Find the line containing "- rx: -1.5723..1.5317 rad" in the listing below. Repeat it exactly, along with each following line up to and including the one containing "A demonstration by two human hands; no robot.".
^^^^^^^^^^^^^^^^
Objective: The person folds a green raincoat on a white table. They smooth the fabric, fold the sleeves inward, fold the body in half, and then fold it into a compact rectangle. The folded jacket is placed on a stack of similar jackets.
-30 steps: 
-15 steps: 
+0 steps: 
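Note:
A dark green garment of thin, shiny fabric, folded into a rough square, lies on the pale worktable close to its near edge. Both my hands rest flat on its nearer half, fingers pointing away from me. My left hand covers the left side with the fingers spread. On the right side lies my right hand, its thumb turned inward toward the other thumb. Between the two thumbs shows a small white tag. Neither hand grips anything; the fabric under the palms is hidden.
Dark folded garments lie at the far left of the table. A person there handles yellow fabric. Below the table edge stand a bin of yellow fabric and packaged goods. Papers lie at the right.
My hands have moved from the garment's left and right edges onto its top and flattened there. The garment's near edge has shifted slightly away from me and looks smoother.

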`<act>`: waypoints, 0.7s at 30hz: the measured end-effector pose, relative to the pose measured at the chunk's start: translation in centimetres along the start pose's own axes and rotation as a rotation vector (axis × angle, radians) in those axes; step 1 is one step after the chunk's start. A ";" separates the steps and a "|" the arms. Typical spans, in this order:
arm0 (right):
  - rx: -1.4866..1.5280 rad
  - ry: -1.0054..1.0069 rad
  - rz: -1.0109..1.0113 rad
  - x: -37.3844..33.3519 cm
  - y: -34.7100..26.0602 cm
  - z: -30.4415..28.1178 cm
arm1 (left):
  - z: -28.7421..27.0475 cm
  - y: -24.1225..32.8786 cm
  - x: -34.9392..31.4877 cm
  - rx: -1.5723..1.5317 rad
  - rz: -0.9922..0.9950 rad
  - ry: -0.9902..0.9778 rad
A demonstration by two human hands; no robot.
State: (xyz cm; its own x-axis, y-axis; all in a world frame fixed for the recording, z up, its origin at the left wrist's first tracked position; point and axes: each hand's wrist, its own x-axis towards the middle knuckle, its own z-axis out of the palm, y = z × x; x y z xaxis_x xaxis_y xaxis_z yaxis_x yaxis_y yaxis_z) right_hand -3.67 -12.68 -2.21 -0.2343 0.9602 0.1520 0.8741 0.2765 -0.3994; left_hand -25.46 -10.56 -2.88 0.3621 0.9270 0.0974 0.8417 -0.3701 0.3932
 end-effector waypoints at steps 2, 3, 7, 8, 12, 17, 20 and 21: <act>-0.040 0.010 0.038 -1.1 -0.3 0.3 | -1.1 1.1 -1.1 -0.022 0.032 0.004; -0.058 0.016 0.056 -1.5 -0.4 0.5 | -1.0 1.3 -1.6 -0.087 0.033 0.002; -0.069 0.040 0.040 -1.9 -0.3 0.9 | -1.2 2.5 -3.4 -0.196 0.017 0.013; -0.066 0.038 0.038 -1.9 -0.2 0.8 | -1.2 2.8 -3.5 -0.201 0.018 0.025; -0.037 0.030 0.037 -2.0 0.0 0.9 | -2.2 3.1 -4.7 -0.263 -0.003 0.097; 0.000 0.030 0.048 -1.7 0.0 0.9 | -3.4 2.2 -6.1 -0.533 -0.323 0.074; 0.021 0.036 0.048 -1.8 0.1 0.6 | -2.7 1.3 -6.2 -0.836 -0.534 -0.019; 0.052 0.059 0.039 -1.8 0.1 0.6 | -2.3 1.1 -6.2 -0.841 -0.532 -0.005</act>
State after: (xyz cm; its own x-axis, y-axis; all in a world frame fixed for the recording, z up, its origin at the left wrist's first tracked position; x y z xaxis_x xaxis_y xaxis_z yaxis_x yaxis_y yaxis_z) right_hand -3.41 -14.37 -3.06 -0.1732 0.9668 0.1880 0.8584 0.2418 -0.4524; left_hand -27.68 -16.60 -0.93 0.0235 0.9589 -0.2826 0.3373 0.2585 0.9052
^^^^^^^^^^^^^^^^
● **EXERCISE RESULT**
  - rx: -1.5723..1.5317 rad
  - rz: -0.9922..0.9950 rad
  - ry: -0.9902..0.9778 rad
A demonstration by two human hands; no robot.

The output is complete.